The overall aim of the research group is to provide a counterpoint to the old, well-worn metaphor of a culture ‘shock’ between North Africa and Europe. Instead, we will promote another metaphor: two shores (of the Mediterranean) washing over each other and in some sense reflecting each other, whether in historical terms or in terms of memory and imaginaries. This dialectical dynamic will allow us to think outside of the traditional categories of postcolonial theory, and to use concepts that have sometime been overlooked such as ‘interculturalism’, ‘multilingualism’, ‘migration / displacement / exile’, etc. A key aspect of our project is that it will be a veritable exchange between researchers working on both sides of the Mediterranean. This exchange will confirm our original idea that the Mediterranean has become a mobile frontier – maybe not a frontier at all. (This original way of looking at the Maghreb-Europe dynamic will allow, inevitably, for a ‘triangular’ understanding of Europe’s relationship with the ‘Machrek’ too.)
Conferences and workshops. Two big colloquia (2014 and 2018). Articles and books. Two dissertations by 2013, Two other dissertations by 2016. An international research network. An annual film festival (‘The new Moroccan Cinema: meet the Director’).
Time span: 2013-2018. We will start with a series of meetings (in 2013) in order to refine the starting points of the research. We will then define some research axes on which subgroups of researchers will cooperate and work. This will lead to papers and communications culminating in an international colloquium to be held at the end of 2014 or begin 2015, and another one in 2018. Concurrently, some researchers will work on their PhDs and will get regular feedback from the members of the group. We also intend to apply for external funding for parts of our program. (The film festival will start in February 2014).

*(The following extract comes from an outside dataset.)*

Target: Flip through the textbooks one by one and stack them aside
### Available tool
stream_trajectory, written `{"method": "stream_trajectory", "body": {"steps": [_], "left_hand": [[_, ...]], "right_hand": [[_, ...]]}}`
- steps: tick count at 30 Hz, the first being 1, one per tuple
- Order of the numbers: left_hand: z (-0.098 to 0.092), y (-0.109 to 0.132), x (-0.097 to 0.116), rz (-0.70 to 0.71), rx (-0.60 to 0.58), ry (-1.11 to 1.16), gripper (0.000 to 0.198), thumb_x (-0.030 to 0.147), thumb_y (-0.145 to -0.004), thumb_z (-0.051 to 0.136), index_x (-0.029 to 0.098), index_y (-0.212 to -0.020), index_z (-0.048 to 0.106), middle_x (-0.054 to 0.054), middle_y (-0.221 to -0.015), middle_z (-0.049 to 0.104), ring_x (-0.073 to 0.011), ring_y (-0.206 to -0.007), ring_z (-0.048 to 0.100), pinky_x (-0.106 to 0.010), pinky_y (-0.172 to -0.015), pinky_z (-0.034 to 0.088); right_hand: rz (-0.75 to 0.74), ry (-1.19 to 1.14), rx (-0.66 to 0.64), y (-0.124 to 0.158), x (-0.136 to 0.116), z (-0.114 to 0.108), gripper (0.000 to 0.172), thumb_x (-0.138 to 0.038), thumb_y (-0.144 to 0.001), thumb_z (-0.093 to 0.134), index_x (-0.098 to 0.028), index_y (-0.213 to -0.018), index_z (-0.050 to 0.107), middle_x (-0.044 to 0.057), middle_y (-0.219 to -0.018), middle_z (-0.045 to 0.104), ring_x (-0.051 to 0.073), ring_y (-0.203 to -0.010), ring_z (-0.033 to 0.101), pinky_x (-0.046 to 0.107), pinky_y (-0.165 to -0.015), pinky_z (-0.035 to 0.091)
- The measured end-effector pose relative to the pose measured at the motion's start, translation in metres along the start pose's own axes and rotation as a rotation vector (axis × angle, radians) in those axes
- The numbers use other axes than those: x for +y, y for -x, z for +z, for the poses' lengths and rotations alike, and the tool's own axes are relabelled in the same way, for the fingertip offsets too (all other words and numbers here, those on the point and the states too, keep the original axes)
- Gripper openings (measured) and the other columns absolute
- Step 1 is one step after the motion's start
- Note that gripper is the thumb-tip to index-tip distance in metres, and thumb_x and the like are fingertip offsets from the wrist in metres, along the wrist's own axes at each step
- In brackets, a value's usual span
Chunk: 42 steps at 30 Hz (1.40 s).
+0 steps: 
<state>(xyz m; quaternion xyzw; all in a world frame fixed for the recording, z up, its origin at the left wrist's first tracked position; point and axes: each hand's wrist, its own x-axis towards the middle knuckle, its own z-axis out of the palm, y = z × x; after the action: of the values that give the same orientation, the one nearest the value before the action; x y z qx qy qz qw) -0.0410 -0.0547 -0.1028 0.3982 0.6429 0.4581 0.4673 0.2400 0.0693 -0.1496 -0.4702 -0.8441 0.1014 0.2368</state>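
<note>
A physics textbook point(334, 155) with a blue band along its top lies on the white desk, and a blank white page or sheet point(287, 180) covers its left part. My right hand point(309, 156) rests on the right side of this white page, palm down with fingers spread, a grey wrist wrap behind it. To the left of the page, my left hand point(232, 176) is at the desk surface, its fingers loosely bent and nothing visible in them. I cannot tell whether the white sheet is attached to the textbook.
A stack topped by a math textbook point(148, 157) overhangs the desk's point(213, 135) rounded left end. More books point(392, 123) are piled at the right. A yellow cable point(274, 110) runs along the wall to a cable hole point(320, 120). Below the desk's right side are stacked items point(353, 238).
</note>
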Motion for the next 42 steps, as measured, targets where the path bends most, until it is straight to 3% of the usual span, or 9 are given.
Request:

The ‘old metaphor of a culture ‘shock’ between North Africa and Europe’ we have alluded to in the description of the research program is still informing many societal views. When it comes to immigration, multiculturalism, religion, the relationship between Europe and the Maghreb, etc., the ‘shock’ is still, regrettably, the figure that shapes the public debate. By introducing new metaphors of figures (e.g., the two shores washing into each other), by actualizing concepts such as ‘interculturalism’, our program will help displace the public discourse from ‘shock’ (confrontation, war…) to ‘cooperation’. This could have very positive societal effects.